Devices are host-specific resources, but different devices on the same or different hosts may possibly be treated as interchangeable or equivalent. For example, many nodes in the cluster could possibly be attached to some GPU. Though the actual GPU on different nodes may be different, and there may even be more than one GPU per node, their functionality is equivalent, and any of these nodes is an equally suitable candidate for scheduling. Further, some devices should only be used by one task in the cluster, whereas others can be shared between as many tasks as needed.

Device classes are the object that represents the top-level concept of a device. Tasks can only specify devices in terms of device classes they desire. The specific device chosen is the prerogative of the swarmkit scheduler.

The individual devices available are a property of the node. A node may have as many devices specified as necessary. In keeping with the security pattern of not trusting workers, devices are always registered through the swarmkit manager, never self-reported or self-discovered.

Task Specs will include a list of device classes and options desired, including where in the task’s file system to place the device. Tasks must be prepared to accept any device in the class as equivalent. When a task is created, it will have the full run-time device parameter included in the object.

User Interface

Adding devices will introduce a new command and subcommands for the management of devices. The first command, and the biggest change, will be to add new subcommands to manage device classes:

Usage: docker swarm device COMMAND

Manage Swarm devices

Commands:
  add      Add a new device class to the swarm
  ls       List device classes on this swarm
  inspect  Show information about a device class and its devices
  rm       Remove a device class from the swarm

The add command adds a new device to the the swarm:

Usage: docker swarm device add [OPTIONS] CLASS

Add a new device class to the swarm

Options:
     --shared      Allow this class to be shared between tasks
     --label list  Set metadata on this device class

The ls command will allow listing all available device classes

Usage: docker swarm device ls [OPTIONS]

List device classes on this swarm

Options:
  -q, --quiet   Only display IDs
  -f, --filter  Filter output based on conditions provided

The inspect command will allow showing full information about device classes, as well as allowing the user to include all devices currently registered belonging to a device class.

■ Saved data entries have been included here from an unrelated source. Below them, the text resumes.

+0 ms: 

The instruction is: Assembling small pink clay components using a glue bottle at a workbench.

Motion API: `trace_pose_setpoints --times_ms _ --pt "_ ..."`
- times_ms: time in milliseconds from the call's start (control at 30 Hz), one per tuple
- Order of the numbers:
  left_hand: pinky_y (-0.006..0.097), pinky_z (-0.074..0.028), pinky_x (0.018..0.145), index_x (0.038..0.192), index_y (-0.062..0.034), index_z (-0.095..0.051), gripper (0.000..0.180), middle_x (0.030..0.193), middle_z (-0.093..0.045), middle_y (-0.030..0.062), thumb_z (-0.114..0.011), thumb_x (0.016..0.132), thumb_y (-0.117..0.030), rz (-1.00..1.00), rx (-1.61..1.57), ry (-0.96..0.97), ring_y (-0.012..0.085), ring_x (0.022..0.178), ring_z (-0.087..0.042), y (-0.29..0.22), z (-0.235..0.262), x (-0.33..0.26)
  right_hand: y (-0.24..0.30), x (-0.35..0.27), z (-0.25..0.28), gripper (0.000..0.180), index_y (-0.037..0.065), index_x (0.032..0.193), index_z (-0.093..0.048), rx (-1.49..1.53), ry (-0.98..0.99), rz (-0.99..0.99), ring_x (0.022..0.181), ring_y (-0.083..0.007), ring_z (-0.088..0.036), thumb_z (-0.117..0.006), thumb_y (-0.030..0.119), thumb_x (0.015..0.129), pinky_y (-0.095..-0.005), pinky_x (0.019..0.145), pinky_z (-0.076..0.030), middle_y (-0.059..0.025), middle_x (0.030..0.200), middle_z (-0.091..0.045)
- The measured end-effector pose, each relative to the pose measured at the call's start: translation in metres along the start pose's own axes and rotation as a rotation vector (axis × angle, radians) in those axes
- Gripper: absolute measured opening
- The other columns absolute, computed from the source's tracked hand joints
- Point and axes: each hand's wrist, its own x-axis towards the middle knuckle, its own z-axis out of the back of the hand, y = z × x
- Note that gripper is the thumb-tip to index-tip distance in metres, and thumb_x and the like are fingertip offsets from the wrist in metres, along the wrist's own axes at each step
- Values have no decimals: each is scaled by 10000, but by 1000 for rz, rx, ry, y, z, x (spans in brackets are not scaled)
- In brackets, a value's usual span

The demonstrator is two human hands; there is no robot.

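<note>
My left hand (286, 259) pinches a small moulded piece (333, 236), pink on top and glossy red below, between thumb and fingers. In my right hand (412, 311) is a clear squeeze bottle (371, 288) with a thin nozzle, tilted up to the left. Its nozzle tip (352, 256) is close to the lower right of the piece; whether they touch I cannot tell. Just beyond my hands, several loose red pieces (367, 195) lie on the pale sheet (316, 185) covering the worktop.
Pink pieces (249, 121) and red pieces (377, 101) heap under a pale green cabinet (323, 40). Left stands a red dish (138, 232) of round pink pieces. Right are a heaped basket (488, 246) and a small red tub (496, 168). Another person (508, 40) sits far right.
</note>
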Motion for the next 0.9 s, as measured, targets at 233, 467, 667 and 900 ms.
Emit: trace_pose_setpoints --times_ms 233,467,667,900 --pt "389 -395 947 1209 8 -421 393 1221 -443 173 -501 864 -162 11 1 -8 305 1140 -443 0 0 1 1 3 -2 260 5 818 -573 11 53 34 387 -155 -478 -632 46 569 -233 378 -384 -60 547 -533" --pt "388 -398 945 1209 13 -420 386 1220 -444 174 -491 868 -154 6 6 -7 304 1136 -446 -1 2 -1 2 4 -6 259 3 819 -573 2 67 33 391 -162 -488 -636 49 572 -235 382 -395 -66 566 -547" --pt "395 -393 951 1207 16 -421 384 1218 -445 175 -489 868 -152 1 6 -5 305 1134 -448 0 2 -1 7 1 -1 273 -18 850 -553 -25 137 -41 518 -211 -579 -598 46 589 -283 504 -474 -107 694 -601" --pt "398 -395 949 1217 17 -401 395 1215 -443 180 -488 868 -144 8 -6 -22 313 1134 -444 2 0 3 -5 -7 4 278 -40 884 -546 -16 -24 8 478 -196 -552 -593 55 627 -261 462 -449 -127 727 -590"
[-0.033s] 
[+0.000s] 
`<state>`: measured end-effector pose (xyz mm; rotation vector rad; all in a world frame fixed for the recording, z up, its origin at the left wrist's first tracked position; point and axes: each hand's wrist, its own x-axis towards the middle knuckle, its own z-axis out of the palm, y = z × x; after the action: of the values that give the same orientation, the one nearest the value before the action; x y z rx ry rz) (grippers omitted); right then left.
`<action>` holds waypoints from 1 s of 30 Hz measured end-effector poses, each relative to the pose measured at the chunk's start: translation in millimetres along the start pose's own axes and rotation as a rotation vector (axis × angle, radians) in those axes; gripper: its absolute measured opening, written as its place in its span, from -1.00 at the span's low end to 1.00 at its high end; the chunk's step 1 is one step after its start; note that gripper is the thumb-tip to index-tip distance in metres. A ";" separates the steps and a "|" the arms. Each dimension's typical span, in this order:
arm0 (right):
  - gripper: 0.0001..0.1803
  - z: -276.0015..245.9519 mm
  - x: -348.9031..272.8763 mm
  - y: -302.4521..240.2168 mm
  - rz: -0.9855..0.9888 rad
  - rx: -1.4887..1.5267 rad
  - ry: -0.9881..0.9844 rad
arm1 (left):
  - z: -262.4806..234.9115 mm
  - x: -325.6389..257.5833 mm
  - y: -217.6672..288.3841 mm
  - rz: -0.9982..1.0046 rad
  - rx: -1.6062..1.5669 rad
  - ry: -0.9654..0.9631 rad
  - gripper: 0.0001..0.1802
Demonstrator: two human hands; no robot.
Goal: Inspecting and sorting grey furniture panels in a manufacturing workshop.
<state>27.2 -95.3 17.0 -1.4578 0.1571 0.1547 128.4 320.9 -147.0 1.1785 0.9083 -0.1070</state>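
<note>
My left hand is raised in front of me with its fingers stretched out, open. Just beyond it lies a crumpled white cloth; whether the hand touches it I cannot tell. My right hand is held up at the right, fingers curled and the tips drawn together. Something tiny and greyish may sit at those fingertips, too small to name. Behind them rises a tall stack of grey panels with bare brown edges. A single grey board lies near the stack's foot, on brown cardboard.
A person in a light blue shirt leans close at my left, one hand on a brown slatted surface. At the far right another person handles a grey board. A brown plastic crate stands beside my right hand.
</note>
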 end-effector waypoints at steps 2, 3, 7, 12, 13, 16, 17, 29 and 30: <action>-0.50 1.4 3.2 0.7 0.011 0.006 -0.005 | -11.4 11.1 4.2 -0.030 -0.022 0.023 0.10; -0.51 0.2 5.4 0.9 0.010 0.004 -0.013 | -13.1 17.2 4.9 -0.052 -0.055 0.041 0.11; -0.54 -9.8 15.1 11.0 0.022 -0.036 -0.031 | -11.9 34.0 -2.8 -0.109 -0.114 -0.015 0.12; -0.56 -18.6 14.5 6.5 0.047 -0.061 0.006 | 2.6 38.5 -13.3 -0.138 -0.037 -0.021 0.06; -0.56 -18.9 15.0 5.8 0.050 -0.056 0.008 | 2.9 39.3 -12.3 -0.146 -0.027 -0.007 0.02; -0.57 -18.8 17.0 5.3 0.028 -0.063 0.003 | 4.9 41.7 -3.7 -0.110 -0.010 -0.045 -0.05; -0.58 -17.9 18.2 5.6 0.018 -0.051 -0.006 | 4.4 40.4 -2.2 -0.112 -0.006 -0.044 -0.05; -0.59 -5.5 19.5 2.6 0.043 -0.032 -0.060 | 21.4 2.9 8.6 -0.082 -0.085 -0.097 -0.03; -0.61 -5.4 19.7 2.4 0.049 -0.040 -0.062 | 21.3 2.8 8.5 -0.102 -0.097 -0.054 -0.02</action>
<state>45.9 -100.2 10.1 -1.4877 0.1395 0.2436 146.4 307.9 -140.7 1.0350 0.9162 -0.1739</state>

Usage: docker swarm device inspect [OPTIONS] CLASS [CLASS]

Display detailed information one one or more device classes

Options:
  -f, --format string   Format the output
      --pretty          Print the information human friendly
      --devices         Include devices belonging to this class

The remove command is similar to all other rm commands, and its usage is obvious, with the caveat that removal of a device class will be disallowed if a device is in use by task. There is no update command, as device classes will not be treated as updateable.

To manage particular devices on nodes, the existing node update command will receive new flags:

--device-add device  Register a device on a node with the swarm
--device-rm device   Deregister a device with the swarm

Similar to other options like ports and volumes, devices will accept both short- and long-form versions.

The short form will take the format target:class, where path is the path of device on the host, and class is the device class to register with. as such

--device-add /dev/nvidia0:gpu

The long form of the command allows specifying these options independently, and allows future expansion of options for devices (such as host-specific cgroup options):

--device-add target=”/dev/nvidia0”,class=”gpu”

The device rm option for node update acts as expected, but will disallow removing a device that is in use.

Services would also support new flags. Service create will have a new option, --device, with both a long form and a short form. The short form will be reciprocal of the the --device flag on the node, taking the form class:path. It will also optionally support a third rwm field, mirroring the --device flag on docker run. The long form will take discrete arguments, and allow the user to specify cgroup options as supported in th

The short form, for mounting a GPU:

--device gpu:/dev/nvidia0

Services would also support a long form of the command:

--device class=”gpu”,path=”/dev/nvidia0”

Note: the long form of the command could possibly support further cgroup options, as allowed in the docker REST API for container creation.

Service update would include --device-add and --device-rm flags. --device-add syntax will be equivalent to the --device flag of create. Because a task may have more than one device of a class mounted into its running container, --device-rm would require both the class and path of the device to disambiguate the specific device that is to be removed.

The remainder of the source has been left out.